ART717- Molecular gastronomy

ART717- Molecular gastronomy

The term “molecular and physical gastronomy” was coined in 1988 by Hungarian physicist Nicholas Kurti and French physical chemist Hervé This. In 1992, it became the title for a set of workshops held in Erice, Italy (originally titled “Science and Gastronomy”)[ that brought together scientists and professional cooks for discussions about the science behind traditional cooking preparations.
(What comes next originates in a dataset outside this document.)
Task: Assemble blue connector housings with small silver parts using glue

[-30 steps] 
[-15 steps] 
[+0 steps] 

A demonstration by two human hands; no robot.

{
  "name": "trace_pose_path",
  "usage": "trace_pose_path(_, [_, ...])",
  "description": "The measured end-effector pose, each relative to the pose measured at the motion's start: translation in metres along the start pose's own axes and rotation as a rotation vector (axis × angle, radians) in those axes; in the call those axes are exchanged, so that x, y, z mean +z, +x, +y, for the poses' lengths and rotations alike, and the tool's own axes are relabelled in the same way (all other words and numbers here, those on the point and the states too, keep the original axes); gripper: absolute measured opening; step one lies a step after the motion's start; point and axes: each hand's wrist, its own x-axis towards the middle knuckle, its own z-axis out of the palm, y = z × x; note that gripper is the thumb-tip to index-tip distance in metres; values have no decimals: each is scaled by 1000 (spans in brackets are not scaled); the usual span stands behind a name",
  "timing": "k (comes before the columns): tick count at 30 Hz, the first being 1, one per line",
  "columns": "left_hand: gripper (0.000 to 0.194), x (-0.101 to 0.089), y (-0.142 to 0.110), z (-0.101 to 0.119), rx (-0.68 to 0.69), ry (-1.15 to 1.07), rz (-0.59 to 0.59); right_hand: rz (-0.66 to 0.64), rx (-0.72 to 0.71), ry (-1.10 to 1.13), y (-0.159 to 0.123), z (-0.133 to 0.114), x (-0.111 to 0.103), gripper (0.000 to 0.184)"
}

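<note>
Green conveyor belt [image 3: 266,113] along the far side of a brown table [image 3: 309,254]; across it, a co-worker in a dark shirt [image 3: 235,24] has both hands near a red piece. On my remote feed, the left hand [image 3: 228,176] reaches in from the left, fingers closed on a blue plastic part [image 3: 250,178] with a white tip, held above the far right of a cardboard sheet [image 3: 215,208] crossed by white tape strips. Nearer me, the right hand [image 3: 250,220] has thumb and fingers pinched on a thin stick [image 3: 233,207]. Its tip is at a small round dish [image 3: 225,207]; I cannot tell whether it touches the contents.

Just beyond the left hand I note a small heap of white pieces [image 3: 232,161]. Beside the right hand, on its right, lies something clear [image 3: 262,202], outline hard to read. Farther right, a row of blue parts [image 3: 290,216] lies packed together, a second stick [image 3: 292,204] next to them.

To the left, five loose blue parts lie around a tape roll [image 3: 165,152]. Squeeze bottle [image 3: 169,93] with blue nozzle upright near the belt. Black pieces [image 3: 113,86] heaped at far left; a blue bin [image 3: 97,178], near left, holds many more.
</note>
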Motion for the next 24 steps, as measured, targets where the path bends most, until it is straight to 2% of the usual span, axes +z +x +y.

Eventually, the shortened term “molecular gastronomy” became the name of the approach, based on exploring the science behind traditional cooking methods.

The objectives of molecular gastronomy, as defined by Hervé This, are seeking the mechanisms of culinary transformations and processes (from a chemical and physical point of view) in three areas:

  1. the social phenomena linked to culinary activity
  2. the artistic component of culinary activity
  3. the technical component of culinary activity

The original fundamental objectives of molecular gastronomy were defined by This in his doctoral dissertation:

  1. Investigating culinary and gastronomical proverbs, sayings, and old wives’ tales
  2. Exploring existing recipes
  3. Introducing new tools, ingredients, and methods into the kitchen
  4. Inventing new dishes
  5. Using molecular gastronomy to help the general public understand the contribution of science to society

Hervé This later recognized points 3, 4, and 5 as being not entirely scientific endeavors (more application of technology and education), and has revised the list.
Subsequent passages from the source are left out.